Hacker News new | comments | show | ask | jobs | submit login
Gigablast Search Engine, Now Open Source (C/C++) (gigablast.com)
112 points by conductor on Aug 3, 2013 | hide | past | web | favorite | 25 comments

Gigablast (founded in 2000 by Matt Wells) announced [0] about open-sourcing their engine under the Apache version 2 license at July 30. The engine is written in mixture of C and C++ and counts more than 500,000 lines of code, see the Github page [1].

Some facts about the engine:

The code compiles into a single executable file which can scale on thousands servers.

It is easily configurable and has a nice documentation [2].

The code is very stable, it works in production since 2002.

Document processing is done using plugins, so you can write a plugin for any type of documents.


I would like to see a search engine based on this in the dark-nets, particularly in I2P.

[0] - http://www.prnewswire.com/news-releases/gigablast-now-an-ope...

[1] - https://github.com/gigablast/open-source-search-engine

[2] - https://www.gigablast.com/admin.html

@conductor THANK YOU! THANK YOU! Thank you sooo much for posting this!!

I really really needed that just right now! You helped me soo much =) Thank you sir!

Why on earth does somebody downvote a thank you post? That's very rude.

2/10 extra points for effort

I love how the code is such a mess. You can really tell one guy just wrote this whole thing over the span of a decade... It's just one patch on top of another and the comments are pretty amusing. Also funny to see hardcoded algorithms for pre-defined site paths and whole domains such as facebook/myspace/vimeo. This is truly a makeshift search engine on a massive scale.

EDIT: Gotta say, this has some very useful pieces of code. I'm working on a niche-specific crawler and am battling the url stripping/cleanup part of it. This is very useful: https://github.com/gigablast/open-source-search-engine/blob/...

Just found a little gem myself. I am working on another open source search engine[0], and needed a way to make bad behaving document filters timeout.

Unfortunately the document filter in questioning dose spawn child processes, so the normal way of using fork() and a monitoring process was not working. However using ulimit like this should work: https://github.com/gigablast/open-source-search-engine/blob/... . Hadn’t thought about spanning a new shell and let it have control like that :)

0: https://github.com/searchdaimon/enterprise-search

There is possible buffer overflow right there (if the HOME directory is long enough). Why don't people use snprintf?

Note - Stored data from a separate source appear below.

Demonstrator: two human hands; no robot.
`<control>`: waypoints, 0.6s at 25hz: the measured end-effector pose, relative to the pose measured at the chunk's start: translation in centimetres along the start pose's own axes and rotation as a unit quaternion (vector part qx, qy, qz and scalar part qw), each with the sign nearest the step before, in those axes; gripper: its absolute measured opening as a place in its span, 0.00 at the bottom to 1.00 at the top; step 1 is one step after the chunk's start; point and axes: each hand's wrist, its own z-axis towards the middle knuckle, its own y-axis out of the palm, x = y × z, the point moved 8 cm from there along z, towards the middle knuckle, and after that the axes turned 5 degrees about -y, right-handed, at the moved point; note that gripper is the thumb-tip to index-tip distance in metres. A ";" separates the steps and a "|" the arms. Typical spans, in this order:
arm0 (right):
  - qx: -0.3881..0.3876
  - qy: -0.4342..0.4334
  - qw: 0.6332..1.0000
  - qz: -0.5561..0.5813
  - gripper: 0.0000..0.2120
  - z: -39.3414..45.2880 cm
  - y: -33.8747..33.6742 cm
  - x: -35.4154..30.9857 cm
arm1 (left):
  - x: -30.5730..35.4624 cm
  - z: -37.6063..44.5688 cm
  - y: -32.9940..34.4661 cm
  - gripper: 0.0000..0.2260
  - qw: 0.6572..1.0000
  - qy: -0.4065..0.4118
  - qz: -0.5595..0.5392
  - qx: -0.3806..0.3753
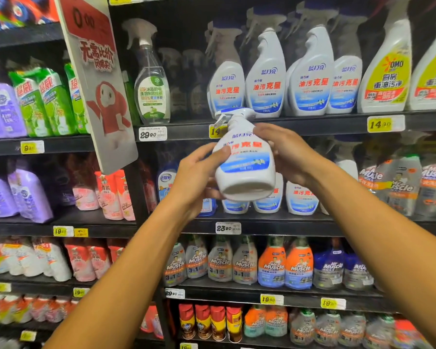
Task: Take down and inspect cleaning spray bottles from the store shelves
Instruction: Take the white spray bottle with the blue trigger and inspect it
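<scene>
At frame centre, the white spray bottle (pixel 244 159) tilts between both hands: left hand (pixel 196 177) fingers curl under it, right hand (pixel 285 152) fingers wrap its side.

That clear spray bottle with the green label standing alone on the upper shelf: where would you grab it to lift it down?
Probably round the slim neck just under the trigger head of the clear spray bottle, coming from the front. It stands upright at the shelf edge with open space on its right, and the neck is far narrower than the wide body, so fingers close round it easily.
</scene>
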 end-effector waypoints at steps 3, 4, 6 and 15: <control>0.022 0.050 0.998 0.017 0.18 0.3 0.1 -0.1 | 1.6 0.3 0.5 0.08 1.000 -0.028 0.007 -0.008; 0.027 0.059 0.998 0.020 0.18 0.3 0.2 -0.1 | 1.8 0.3 0.6 0.08 0.999 -0.041 0.014 -0.013; 0.036 0.065 0.997 0.024 0.17 0.3 0.2 -0.1 | 1.9 0.5 0.5 0.08 0.998 -0.059 0.020 -0.025; 0.021 -0.066 0.995 -0.070 0.15 -1.5 0.8 -1.3 | -1.5 -0.2 -1.0 0.17 0.995 -0.039 0.075 -0.056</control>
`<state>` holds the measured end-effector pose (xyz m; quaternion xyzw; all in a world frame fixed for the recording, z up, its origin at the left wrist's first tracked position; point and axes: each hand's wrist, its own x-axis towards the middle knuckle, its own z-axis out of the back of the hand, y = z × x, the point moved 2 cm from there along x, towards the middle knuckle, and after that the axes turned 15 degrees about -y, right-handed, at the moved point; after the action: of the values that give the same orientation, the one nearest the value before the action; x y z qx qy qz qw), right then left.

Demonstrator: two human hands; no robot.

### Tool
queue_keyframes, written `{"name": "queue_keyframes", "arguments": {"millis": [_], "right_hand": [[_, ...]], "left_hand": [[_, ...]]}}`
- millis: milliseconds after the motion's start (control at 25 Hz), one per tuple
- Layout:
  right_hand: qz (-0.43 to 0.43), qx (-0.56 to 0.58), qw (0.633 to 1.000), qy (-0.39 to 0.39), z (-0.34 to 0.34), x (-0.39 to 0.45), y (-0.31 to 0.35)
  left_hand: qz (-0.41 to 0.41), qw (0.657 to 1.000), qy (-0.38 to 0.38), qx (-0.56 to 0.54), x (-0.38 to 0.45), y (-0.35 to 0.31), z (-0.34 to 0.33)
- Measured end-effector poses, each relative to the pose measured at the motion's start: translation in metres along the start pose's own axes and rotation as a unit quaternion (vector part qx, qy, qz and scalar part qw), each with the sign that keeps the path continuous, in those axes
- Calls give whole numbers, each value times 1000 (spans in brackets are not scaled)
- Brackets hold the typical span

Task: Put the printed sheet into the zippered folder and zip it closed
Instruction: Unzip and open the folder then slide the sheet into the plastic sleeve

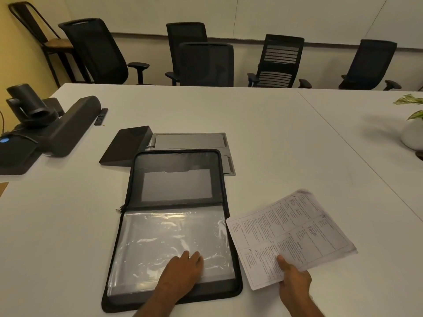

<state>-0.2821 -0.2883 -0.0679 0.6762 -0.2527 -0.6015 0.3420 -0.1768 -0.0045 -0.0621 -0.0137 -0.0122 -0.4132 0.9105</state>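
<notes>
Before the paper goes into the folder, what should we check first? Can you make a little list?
1. Zippered folder lying open flat on the table: ok.
2. Printed sheet held by the right hand, thumb on top: ok.
3. Left hand pressing the clear plastic sleeve flat: ok.
4. Sleeve opening lifted so the sheet can slide in: cannot tell.
5. Sheet lined up with the folder: not ok, it sits tilted beside the right edge.
6. Zipper pull free at the left of the fold: ok.
</notes>
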Motion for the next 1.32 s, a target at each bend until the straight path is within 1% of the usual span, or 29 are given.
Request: {"name": "queue_keyframes", "arguments": {"millis": [40,80,160,200,280,320,400,520,680,840,920,1120,1320], "right_hand": [[0,1,1000,2,0,1,0],[0,3,1000,4,-1,1,0],[1,8,1000,3,-1,0,1],[5,10,1000,-1,-2,0,1],[16,16,1000,-15,-4,0,2],[19,22,999,-21,-5,0,3],[21,32,999,-28,-8,-1,7],[31,33,999,-20,-12,-1,14],[35,12,999,6,-13,5,21],[50,1,999,10,-11,13,29],[58,-13,998,11,-11,16,31],[67,-38,997,17,-18,18,33],[80,-53,995,27,-28,20,33]], "left_hand": [[7,1000,-9,-5,1,1,1],[35,999,-23,-15,3,1,5],[133,989,-33,-51,6,1,13],[186,977,-52,-86,6,1,14],[267,943,-114,-161,4,2,12],[291,929,-136,-184,4,3,12],[324,909,-153,-212,4,3,14],[336,890,-174,-255,7,7,18],[329,873,-228,-279,11,12,25],[313,863,-267,-294,13,16,29],[306,864,-277,-290,13,18,29],[272,881,-276,-270,13,16,31],[258,886,-278,-268,15,16,29]]}}
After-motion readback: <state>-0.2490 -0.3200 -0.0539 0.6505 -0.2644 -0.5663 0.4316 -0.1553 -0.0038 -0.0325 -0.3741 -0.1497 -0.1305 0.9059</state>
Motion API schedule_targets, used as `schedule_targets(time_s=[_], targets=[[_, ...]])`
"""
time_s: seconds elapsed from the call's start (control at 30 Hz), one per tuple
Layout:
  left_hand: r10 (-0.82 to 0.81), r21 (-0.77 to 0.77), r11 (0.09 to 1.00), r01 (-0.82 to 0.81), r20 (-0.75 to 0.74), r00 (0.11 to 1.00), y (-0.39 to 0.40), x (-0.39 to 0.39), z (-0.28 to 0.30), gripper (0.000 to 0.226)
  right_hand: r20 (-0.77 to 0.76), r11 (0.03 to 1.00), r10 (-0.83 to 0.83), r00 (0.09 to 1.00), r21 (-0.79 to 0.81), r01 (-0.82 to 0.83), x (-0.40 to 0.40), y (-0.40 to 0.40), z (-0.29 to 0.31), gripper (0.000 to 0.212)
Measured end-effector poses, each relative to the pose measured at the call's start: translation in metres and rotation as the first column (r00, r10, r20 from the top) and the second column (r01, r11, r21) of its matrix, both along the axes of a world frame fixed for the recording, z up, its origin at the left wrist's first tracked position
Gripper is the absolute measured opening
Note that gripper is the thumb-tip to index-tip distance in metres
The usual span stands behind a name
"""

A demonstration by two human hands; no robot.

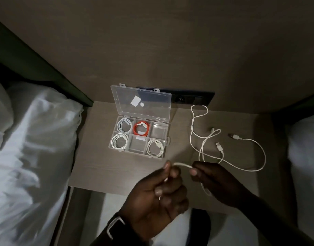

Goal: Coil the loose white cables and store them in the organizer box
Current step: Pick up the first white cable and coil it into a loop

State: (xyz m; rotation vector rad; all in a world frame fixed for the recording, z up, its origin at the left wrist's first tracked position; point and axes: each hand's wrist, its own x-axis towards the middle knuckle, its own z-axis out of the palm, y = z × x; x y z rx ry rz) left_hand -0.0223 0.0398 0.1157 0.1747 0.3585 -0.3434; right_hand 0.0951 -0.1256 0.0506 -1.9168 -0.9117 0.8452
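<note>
A clear organizer box [167, 139] lies open on the bedside table, its lid leaning back. Three compartments hold coiled white cables [119, 141] and one holds an orange coil [141, 129]. Two compartments look empty. Both my hands hold one white cable [182, 164] in front of the box: my left hand [159, 194] grips its end, and my right hand [208, 176] pinches it a short way along. The rest of the loose white cables [202, 139] trails in loops over the table to the right, with USB plugs [218, 146] showing.
The table [99, 157] stands between two beds with white bedding [31, 148] on the left and right. A dark socket panel [191, 99] is on the wall behind the box. A watch is on my left wrist [115, 226].
</note>
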Motion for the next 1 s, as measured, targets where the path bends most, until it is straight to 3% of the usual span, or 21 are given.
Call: schedule_targets(time_s=[0.1, 0.17, 0.3, 0.37, 0.43, 0.5, 0.57, 0.63, 0.67, 0.73, 0.8, 0.87, 1.0], targets=[[0.189, 0.047, 0.979, -0.196, 0.127, 0.974, 0.007, 0.023, 0.007, 0.027, -0.071, 0.998, -0.051, 0.996, 0.030, 0.053, -0.014, 0.011, 0.004, 0.038], [0.324, 0.172, 0.926, -0.337, 0.100, 0.941, 0.022, 0.042, 0.000, 0.031, -0.107, 0.997, -0.063, 0.992, 0.034, 0.067, -0.027, 0.011, 0.005, 0.042], [0.463, 0.323, 0.822, -0.469, 0.098, 0.881, 0.053, 0.066, -0.020, 0.031, 0.030, 0.991, -0.115, 0.993, -0.062, 0.117, -0.035, -0.011, 0.010, 0.040], [0.395, 0.535, 0.759, -0.370, 0.074, 0.916, 0.054, 0.067, -0.031, 0.027, 0.122, 0.987, -0.082, 0.989, -0.126, 0.097, -0.034, -0.024, 0.015, 0.037], [0.302, 0.747, 0.623, -0.234, 0.046, 0.952, 0.042, 0.064, -0.042, 0.025, 0.250, 0.995, 0.000, 0.968, -0.094, 0.025, -0.030, -0.031, 0.027, 0.030], [0.123, 0.897, 0.430, -0.100, 0.052, 0.991, 0.025, 0.057, -0.053, 0.025, 0.431, 0.997, 0.078, 0.899, -0.019, -0.078, -0.026, -0.027, 0.043, 0.020], [-0.080, 0.938, 0.346, -0.002, 0.032, 0.996, 0.008, 0.050, -0.059, 0.028, 0.612, 0.998, 0.066, 0.788, -0.026, -0.064, -0.011, -0.016, 0.055, 0.028], [-0.121, 0.898, 0.428, 0.102, -0.054, 0.991, -0.003, 0.043, -0.059, 0.036, 0.644, 0.993, -0.082, 0.761, -0.008, 0.114, 0.016, 0.002, 0.064, 0.024], [-0.110, 0.826, 0.546, 0.141, -0.096, 0.989, -0.006, 0.040, -0.055, 0.038, 0.589, 0.981, -0.166, 0.791, 0.019, 0.192, 0.028, 0.009, 0.061, 0.020], [-0.115, 0.546, 0.822, 0.163, -0.123, 0.986, -0.010, 0.037, -0.047, 0.040, 0.420, 0.954, -0.294, 0.858, 0.072, 0.292, 0.044, 0.020, 0.048, 0.018], [-0.061, 0.257, 0.963, 0.081, -0.084, 0.995, -0.009, 0.038, -0.035, 0.033, 0.281, 0.932, -0.360, 0.890, 0.077, 0.353, 0.042, 0.028, 0.026, 0.021], [0.130, 0.126, 0.984, -0.126, -0.023, 0.991, -0.002, 0.041, -0.026, 0.024, 0.221, 0.948, -0.317, 0.922, 0.077, 0.308, 0.024, 0.033, 0.007, 0.022], [0.474, 0.288, 0.835, -0.469, 0.056, 0.879, 0.034, 0.050, -0.024, 0.025, 0.212, 1.000, -0.010, 0.977, -0.027, 0.016, -0.034, 0.025, 0.000, 0.034]])
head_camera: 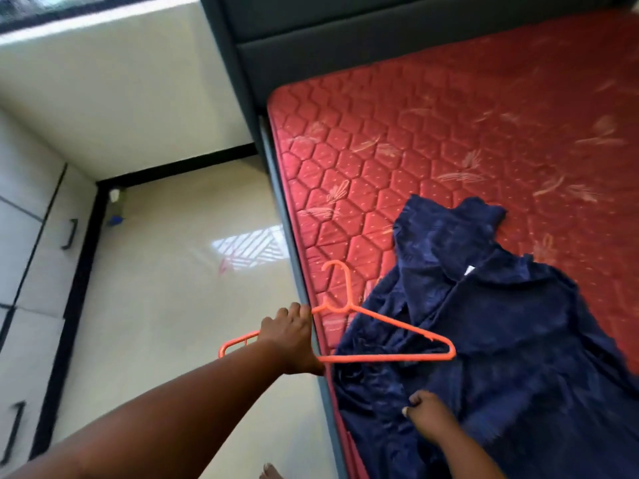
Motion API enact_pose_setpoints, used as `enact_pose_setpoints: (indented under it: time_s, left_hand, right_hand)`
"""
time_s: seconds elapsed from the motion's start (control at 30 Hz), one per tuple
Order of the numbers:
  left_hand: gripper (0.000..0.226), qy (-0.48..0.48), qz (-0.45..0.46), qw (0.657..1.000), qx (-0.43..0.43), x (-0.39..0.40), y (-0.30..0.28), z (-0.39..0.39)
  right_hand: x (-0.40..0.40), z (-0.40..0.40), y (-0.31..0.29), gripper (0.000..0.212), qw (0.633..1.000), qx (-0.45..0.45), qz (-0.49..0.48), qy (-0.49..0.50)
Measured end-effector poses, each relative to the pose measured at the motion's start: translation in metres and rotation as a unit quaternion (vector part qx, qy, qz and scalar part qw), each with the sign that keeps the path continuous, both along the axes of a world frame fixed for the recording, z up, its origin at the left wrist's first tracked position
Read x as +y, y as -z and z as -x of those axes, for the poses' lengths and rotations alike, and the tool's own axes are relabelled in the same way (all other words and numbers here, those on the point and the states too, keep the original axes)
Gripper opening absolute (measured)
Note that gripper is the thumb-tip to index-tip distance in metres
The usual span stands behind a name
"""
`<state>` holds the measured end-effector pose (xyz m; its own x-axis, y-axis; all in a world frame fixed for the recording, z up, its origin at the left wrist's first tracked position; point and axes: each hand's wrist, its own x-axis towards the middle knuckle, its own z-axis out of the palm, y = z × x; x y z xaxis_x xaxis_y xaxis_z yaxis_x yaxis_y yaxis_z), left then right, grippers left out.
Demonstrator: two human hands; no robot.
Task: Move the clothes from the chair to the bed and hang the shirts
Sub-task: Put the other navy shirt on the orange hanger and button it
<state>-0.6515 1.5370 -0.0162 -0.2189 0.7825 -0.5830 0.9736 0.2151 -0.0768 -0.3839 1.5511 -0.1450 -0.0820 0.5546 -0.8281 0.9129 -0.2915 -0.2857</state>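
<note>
Our left grip (292, 335) clenches the orange plastic hanger (380, 335); our right grip (423, 411) pinches the dark blue shirt (518, 323) beneath it; slippery fabric may slide off the hanger's arm.

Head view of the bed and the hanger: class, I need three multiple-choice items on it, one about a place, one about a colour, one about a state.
1. Where does the dark blue shirt lie?
A. on the floor
B. on the red mattress
C. in the cupboard

2. What colour is the hanger?
A. orange
B. white
C. green

3. What is the left hand doing?
A. hanging empty
B. pressing flat on the floor
C. gripping the hanger

Answers: 1 B, the shirt is spread on the mattress; 2 A, the hanger is plainly orange; 3 C, its fingers curl round the hanger, while the right hand pinches the shirt.
</note>
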Motion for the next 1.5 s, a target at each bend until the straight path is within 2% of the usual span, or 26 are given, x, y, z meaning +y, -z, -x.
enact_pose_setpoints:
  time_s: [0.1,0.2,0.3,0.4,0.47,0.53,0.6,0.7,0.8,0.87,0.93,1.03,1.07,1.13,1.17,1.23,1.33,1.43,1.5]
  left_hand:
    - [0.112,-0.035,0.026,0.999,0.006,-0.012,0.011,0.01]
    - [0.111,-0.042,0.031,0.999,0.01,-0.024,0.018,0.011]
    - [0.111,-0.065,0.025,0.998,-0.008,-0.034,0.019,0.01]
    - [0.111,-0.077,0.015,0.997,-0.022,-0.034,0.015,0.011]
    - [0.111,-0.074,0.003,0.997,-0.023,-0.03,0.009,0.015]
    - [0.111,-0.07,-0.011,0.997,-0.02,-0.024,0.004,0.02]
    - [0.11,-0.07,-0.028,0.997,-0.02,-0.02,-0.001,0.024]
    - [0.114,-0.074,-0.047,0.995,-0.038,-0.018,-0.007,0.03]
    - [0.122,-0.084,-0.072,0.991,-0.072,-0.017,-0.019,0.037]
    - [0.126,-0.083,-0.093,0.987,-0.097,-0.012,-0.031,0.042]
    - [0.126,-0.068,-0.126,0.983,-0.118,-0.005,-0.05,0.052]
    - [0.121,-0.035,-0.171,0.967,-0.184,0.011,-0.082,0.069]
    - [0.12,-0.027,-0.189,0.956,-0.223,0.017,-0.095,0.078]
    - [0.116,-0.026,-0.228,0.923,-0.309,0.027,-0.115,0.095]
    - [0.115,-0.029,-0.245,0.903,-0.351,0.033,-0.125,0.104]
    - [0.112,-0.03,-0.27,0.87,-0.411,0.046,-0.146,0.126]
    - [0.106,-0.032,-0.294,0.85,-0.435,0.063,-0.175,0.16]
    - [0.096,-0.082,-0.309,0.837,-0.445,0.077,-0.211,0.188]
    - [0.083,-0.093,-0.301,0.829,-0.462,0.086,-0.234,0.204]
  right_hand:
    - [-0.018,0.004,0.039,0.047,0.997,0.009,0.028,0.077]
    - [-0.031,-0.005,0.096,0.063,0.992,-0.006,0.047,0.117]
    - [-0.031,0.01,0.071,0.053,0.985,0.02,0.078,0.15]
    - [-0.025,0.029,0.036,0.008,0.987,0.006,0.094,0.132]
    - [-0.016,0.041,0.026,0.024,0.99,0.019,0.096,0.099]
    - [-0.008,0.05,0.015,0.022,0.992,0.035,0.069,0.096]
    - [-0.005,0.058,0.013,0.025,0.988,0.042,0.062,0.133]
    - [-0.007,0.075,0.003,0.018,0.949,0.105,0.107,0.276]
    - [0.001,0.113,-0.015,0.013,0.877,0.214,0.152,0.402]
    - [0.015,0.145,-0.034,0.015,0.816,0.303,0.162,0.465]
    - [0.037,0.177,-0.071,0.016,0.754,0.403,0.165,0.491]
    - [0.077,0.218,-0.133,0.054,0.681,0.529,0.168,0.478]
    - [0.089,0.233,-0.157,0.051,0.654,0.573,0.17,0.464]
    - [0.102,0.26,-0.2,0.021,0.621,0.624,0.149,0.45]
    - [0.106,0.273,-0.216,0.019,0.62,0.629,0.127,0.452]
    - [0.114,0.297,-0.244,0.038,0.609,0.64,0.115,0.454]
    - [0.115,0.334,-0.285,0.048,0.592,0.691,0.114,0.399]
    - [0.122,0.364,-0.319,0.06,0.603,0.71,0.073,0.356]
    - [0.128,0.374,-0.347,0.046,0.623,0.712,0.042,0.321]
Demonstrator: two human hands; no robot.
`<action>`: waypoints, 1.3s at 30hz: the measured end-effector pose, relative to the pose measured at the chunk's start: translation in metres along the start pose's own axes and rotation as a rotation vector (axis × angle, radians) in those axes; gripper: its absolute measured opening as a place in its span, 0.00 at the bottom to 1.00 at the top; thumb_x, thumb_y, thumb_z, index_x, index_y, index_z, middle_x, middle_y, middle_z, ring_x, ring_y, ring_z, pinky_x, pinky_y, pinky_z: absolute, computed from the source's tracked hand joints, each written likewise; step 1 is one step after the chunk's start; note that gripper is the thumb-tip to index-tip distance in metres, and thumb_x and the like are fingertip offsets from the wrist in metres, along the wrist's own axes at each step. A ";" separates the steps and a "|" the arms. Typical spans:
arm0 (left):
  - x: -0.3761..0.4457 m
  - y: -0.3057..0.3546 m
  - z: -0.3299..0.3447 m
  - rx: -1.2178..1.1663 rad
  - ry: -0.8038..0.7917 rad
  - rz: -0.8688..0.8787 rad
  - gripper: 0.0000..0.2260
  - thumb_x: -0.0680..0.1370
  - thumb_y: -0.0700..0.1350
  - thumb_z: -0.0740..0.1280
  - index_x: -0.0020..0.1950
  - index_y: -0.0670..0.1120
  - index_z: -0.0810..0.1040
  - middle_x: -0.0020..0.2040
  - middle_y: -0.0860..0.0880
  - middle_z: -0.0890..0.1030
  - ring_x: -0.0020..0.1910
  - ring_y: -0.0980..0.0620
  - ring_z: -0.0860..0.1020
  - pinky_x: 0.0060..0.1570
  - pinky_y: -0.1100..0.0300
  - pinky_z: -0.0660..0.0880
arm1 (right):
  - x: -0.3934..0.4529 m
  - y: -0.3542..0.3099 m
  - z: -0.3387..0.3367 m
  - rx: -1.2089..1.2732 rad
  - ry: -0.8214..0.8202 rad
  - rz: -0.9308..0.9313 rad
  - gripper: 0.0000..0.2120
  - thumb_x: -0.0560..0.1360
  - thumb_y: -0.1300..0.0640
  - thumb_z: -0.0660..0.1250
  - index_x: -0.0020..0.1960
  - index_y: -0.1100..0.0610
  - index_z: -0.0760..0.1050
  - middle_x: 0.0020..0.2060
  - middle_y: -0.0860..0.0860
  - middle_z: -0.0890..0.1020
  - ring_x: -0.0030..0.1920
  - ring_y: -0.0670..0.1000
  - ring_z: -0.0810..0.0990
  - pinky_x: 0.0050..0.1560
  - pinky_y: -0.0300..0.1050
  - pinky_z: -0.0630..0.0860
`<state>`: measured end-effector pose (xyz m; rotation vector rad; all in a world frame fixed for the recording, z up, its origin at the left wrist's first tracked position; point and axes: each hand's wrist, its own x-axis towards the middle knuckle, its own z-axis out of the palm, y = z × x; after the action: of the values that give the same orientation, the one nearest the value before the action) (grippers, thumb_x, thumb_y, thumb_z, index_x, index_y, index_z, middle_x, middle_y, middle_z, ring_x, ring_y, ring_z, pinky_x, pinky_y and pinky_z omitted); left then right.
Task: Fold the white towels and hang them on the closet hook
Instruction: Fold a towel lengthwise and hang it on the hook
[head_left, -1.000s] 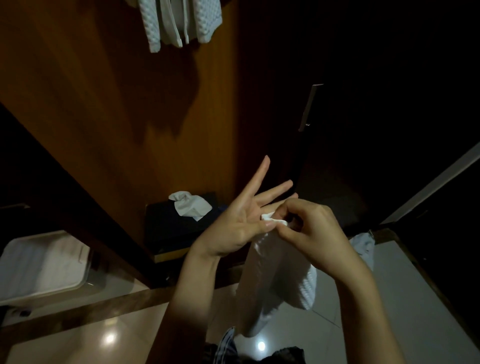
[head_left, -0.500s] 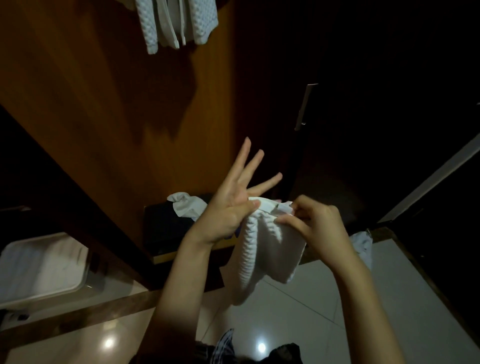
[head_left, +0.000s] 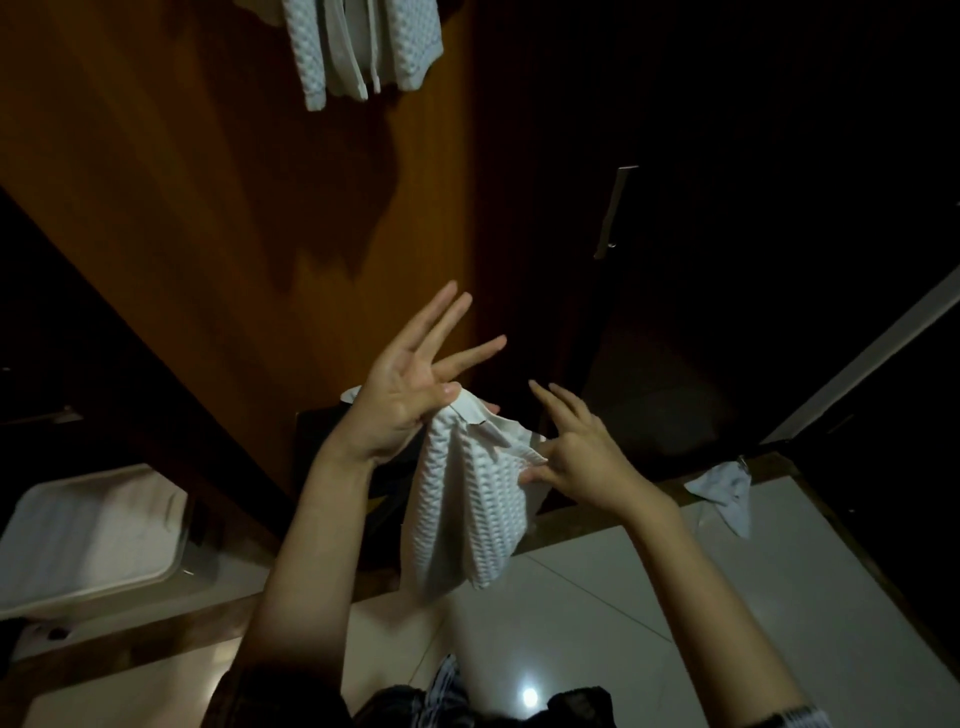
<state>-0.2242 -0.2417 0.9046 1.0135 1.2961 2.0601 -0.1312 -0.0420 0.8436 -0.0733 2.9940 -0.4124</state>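
White bin (head_left: 88, 540) held cloth. Left hand (head_left: 400, 400) pinched towel (head_left: 467, 499), fingers splayed; right hand (head_left: 582, 457) pinched its edge.

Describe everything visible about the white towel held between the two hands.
The white towel looks like waffle-textured cloth with a smooth flat hem along its top edge. It hangs bunched and partly folded in mid-air, above the pale tiled floor and in front of the wooden closet panel. The left hand pinches its upper corner between thumb and forefinger, the other fingers spread straight. The right hand pinches the edge on the other side with thumb and a fingertip. Its lower end dangles free, touching nothing.
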 end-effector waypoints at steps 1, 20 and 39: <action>0.000 0.002 -0.002 -0.008 0.002 0.011 0.38 0.73 0.26 0.60 0.76 0.52 0.52 0.77 0.47 0.54 0.70 0.41 0.68 0.47 0.50 0.81 | 0.003 0.000 -0.001 -0.013 -0.041 -0.023 0.19 0.71 0.38 0.65 0.54 0.50 0.83 0.77 0.46 0.44 0.76 0.49 0.39 0.72 0.52 0.48; -0.031 -0.011 -0.045 0.386 0.462 0.105 0.23 0.78 0.28 0.59 0.64 0.52 0.73 0.73 0.50 0.66 0.68 0.49 0.71 0.63 0.46 0.72 | 0.002 0.000 -0.035 0.366 0.497 0.048 0.10 0.76 0.55 0.66 0.48 0.60 0.83 0.37 0.49 0.73 0.36 0.45 0.72 0.37 0.36 0.67; -0.042 -0.082 -0.013 0.567 0.070 -0.672 0.27 0.65 0.41 0.78 0.63 0.44 0.76 0.44 0.51 0.79 0.39 0.58 0.77 0.42 0.65 0.75 | -0.017 -0.024 -0.045 0.362 0.812 0.118 0.06 0.74 0.65 0.68 0.48 0.61 0.83 0.37 0.47 0.74 0.35 0.39 0.72 0.38 0.25 0.68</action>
<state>-0.2079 -0.2447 0.8136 0.5814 1.9850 1.2540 -0.1193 -0.0517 0.8949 0.3943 3.5789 -1.2114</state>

>Why don't people use snprintf?

Old habits perhaps? When I look back at it I remember that my first books on C were full of problematic sprintf and strcpy use. It may then easy to continue using what you first learned, even when you know better. It basically the "Baby duck syndrome"[0] for C functions.

0: http://en.wikipedia.org/wiki/Imprinting_(psychology)#Baby_du...

Features: http://www.gigablast.com/features.html

Interesting read, its history: http://www.gigablast.com/press.html

The great thing about this project is that it comes with good documentation for administrators and developers who want to extend it. As Gigablast has been sold to enterprise customers.

Admin Docu - how to build the source, troubleshooting, etc.: http://www.gigablast.com/admin.html

Developer Docu - even explains how to use Bash, GIT what to do on hardware failures, etc.: http://www.gigablast.com/developer.html

Two Search Engine features are currently disabled because of code overhaul: Boolean query support & Spellchecker. As Google is removing more and more such advanced features from its search engine - "+" anyone. It would be great if these features would celebrate a comeback, either from its original developer or with the help from the open source community.

Thanks for open-sourcing it.

I'm really glad to see this open sourced. It could easily lead to a boom of niche web search engines.

BTW, long ago I hoped Gigablast would become a popular google competitor; no such luck. I remember asking Matt if I could provide an official IE toolbar (when they were the rage) he declined; sadly. My hope has shifted to duckduckgo.

I look forward to forking!

Does anyone have any insights in what they (he?) plans to do now? Do they plan to continue development and operations, or are they open sourcing it because they are shutting down, and want their work to at least live on in some form?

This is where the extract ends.